Letter from Fr. Albert Bibby OFM Cap. to Fr. Peter Bowe OFM Cap.

Letter from Fr. Albert Bibby OFM Cap. to Fr. Peter Bowe OFM Cap., Provincial Minister, referring to his weakened condition and his closeness to death. He asks for 'forgiveness and pardon for all my faults, and for all the disedifications I have given, as well for all the violations of [the] Rule, Constitutions and Regulations of which I have been guilty'. Bibby asserts that he wishes 'to die a loyal member of the Irish Province'. He encloses a newspaper cutting from the 'Santa Barbara Daily News' (21 Jan. 1925) containing an article with (photographic prints) of Mission Santa Inés and ‘Padre Albert’. With a cover and copies.

Letter from Fr. Augustine Hayden OFM Cap. to Elizabeth O’Farrell

A letter from Fr. Augustine Hayden OFM Cap. to Elizabeth O’Farrell recounting the events of the Easter Rising. The letter is dated 7 February 1953 and reads:
‘… I was very pleased to read your very accurate account of when and where you met Father Columbus [Murphy] at that time when I happened to be Guardian (superior) of our Friary at Church Street.
It will interest you to learn that actually I did not hear of the surrender at the GPO, nor at the Four Courts until the following (Sunday) morning at 6.55 when Fr. Columbus returned to the Friary and told me when I was waiting to say the 7 o’clock Mass.
For some reason or other the military concealed both surrenders from me though I had been speaking to them twice that afternoon and evening. I actually spoke to our grand boys from the street where North King Street crosses Church Street above the Father Mathew Hall where I had been all that afternoon. I actually got a truce until the following morning [between] the boys and the military each promising not to fire if the other did not fire. …’.

Letter from Fr. C. O’Neill to Fr. Canice Bourke OFM Cap.

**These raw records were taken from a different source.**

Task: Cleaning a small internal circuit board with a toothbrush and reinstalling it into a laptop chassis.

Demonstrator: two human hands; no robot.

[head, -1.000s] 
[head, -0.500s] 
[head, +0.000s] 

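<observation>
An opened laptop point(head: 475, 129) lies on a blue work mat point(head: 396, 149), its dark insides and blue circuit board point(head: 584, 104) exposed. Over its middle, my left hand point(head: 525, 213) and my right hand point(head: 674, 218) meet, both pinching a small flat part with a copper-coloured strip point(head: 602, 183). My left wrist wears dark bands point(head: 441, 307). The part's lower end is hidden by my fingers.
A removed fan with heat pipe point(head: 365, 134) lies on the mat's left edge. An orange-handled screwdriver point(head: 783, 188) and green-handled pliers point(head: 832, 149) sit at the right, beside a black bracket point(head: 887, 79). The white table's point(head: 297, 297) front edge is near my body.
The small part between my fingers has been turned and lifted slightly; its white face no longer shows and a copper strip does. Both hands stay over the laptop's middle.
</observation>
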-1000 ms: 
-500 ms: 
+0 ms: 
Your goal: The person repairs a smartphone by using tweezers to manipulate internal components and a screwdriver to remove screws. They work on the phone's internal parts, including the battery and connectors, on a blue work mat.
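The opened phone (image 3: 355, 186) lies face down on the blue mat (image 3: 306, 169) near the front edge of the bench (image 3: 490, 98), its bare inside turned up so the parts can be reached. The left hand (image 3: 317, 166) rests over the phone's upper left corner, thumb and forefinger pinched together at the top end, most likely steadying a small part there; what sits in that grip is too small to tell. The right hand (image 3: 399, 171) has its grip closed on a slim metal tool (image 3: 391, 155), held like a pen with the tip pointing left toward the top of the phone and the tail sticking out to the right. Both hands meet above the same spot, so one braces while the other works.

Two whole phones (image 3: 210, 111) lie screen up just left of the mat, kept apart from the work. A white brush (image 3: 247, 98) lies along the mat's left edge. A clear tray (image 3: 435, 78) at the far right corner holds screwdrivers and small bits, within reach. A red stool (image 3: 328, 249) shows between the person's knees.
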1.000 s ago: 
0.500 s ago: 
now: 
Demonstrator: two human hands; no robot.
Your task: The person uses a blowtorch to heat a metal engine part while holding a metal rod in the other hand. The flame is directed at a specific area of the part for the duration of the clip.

A letter from Fr. C. O’Neill, St. Peter’s Presbytery, Milford Street, to Fr. Canice Bourke OFM Cap., a Capuchin friar, referring to the effects of bombing raids during the Belfast Blitz in April 1941. He writes ‘A great disaster has befallen this city and I have lost a few very saintly tertiaries. Many people have left, for the houses are not habitable; others have fled in fear. But no-one on the Falls Road area was injured. The Catholic Church in the city was damaged save for a few panes of glass. The disaster will affect our Triduum somewhat, but I think it is better to have it, all the same. It would never do to give up on prayer and the people are saying the Rosary in the streets every night in this parish. The horror of an air-raid is inconceivable until one has seen it’.